Los domingos íbamos al cine Gloria, a matiné. Las películas eran aptas para todo público, claro. Pero una tarde, cuando como siempre, luego del intervalo, pasaron avances de la película del jueves, vi escenas terribles para mis escasos seis añitos, y para cualquiera que piense.
Aparecían chicos hambrientos, disputándose un pedazo de pan que alguien había escondido en un hueco, en la tierra; y sobreimpresa, vi la palabra guerra en grandes caracteres. En otra secuencia, una mujer sujeta por el cuello con una argolla metálica y una cadena, se hallaba frente a una hoguera, y mientras las llamas comenzaban a quemarla, un muchachito muy flaco, que imaginé su hijo, retrocedía temblando de horror.
Después de ver eso, no tuve paz. Pensaba que del techo de mi casa podría bajar una cadena que me sujetaría por el cuello. Como era muy tímida, no comentaba nada al respecto. No sé cuánto tiempo pasé vigilando cada ruidito procedente del cielorraso, mirando disimuladamente para arriba; y si era de noche, en la cama, peor era mi tormento, por cuanto estaba oscuro y no veía. Tal vez todo duró unos pocos días, pero para mí fue una eternidad, ya no podía más.
Una mañana en que la mami lustraba los muebles de la pieza, afanosa y concentrada, después de mucho dudar, me decidí. Me le acerqué despacito, tomé fuerzas, y le dije: – Tengo miedo –, y empecé a llorar. Se asustó, soltó la franela, me abrazó, y me preguntó preocupada – ¿Pero, de qué? –. Por supuesto, contesté que de la guerra. Y allí vino la frase que me quitó todos los miedos: – ¡Pero zoncita!, ¡acá no puede venir la guerra, porque está Perón, y él nos cuida! ■
De aquella niña vengo.
Mi primer relato publicado en la revista Morimbia, de Buenos Aires, dirigida por Silvia Schmid, fue Él nos cuida. Estados Unidos acababa de invadir Irak, y se eligieron todos temas que tenían que ver con la guerra.
Cuando acudí feliz a retirar los treinta ejemplares que me correspondían, y ansiosa por conocer a Silvia, hoy gran amiga, pero con quien por entonces sólo habíamos tenido contacto virtual, y telefónico, aprendí algo fundamental: cada texto tiene tantas interpretaciones como lectores.

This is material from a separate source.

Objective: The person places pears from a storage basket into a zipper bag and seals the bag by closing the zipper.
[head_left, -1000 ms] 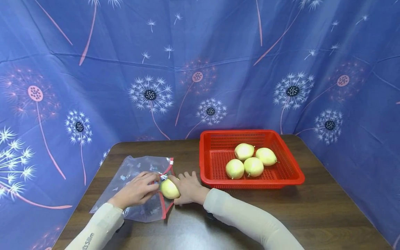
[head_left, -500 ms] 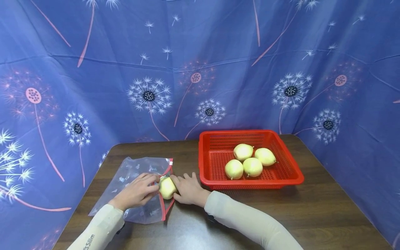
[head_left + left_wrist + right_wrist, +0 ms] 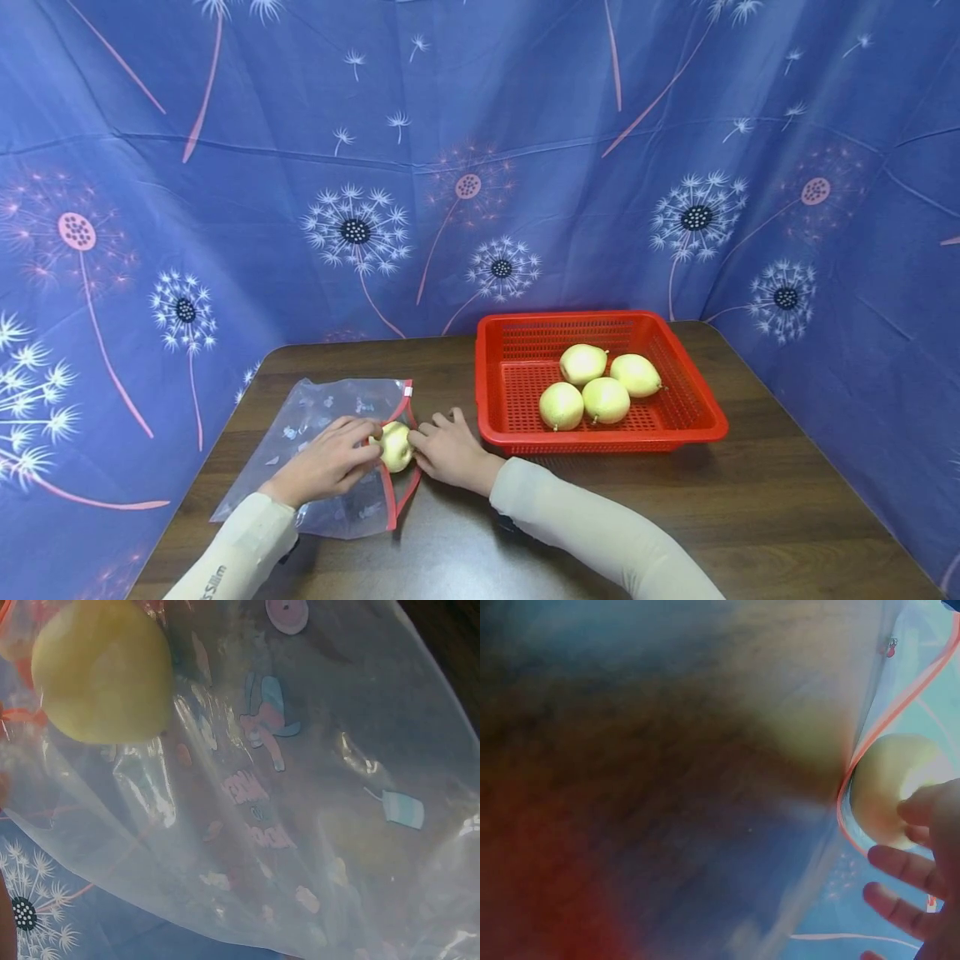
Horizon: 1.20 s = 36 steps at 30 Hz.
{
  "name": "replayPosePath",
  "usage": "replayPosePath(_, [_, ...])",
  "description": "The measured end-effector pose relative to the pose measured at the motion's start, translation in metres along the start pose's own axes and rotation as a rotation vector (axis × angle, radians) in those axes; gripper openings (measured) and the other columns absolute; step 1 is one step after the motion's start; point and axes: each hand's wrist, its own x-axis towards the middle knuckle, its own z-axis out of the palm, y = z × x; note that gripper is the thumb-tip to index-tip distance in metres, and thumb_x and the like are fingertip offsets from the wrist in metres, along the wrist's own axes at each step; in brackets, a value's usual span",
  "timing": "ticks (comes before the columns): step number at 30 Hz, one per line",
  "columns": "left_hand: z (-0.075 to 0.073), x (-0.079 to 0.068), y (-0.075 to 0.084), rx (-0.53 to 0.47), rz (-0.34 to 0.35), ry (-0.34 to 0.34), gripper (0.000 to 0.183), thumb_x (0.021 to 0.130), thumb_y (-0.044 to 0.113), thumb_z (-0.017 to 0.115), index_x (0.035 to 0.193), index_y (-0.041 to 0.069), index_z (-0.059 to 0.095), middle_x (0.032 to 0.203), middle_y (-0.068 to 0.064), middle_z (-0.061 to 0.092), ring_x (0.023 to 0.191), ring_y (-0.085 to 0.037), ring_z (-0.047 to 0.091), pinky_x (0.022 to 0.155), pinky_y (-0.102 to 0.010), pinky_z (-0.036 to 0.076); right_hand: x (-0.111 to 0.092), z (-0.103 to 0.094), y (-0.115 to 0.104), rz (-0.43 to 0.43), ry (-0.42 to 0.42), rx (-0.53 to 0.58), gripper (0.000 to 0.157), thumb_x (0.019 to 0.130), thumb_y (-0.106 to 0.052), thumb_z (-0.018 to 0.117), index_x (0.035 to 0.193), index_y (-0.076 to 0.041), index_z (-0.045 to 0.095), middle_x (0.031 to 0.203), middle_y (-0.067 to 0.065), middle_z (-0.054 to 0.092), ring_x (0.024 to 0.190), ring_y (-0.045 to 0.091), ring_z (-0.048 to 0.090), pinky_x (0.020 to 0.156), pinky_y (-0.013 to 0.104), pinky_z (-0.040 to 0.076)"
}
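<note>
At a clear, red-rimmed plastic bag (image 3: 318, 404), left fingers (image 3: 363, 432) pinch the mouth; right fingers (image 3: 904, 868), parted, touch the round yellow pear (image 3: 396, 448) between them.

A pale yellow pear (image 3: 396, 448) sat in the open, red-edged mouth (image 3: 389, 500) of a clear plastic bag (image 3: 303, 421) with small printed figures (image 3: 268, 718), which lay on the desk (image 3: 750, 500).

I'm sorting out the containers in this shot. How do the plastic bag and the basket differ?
The plastic bag is see-through with small printed pictures; the basket is red with perforated walls.
The bag lies limp, while the basket stands stiff and open-topped.
The bag has one pear at its mouth; the basket holds four pears.
Both rest on the table and have a reddish rim.
</note>
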Motion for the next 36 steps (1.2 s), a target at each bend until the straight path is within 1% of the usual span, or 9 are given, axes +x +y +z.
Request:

Sucedió para gran sorpresa mía, que Silvia me felicitó por la gran “ironía” del final. Agrandando mucho mis ojos le dije que no, no era ninguna ironía. Yo fui criada en una familia peronista, los retratos de Perón y Evita en la pared del comedor acompañaban nuestras reuniones familiares, y realmente sentí que mientras tuviéramos a Perón nada podría pasarnos. Por eso lloré tanto abrazada a mi madre el día de la revolución del septiembre del ‘55. Después, a lo largo de la vida, fui creciendo, aprendiendo, y voy formando mi modo de ver las cosas. Pero resultó salvador para mí, en aquel momento, que en mi casa el peronismo fuera como una religión, que se aceptaba sin peros. Y por siempre, a pesar de los errores que ahora les encuentro, algo dentro de mí sigue tendiendo a recuperar a Perón y Evita, como único modo de vivir sin miedo, sintiéndome “cuidada”.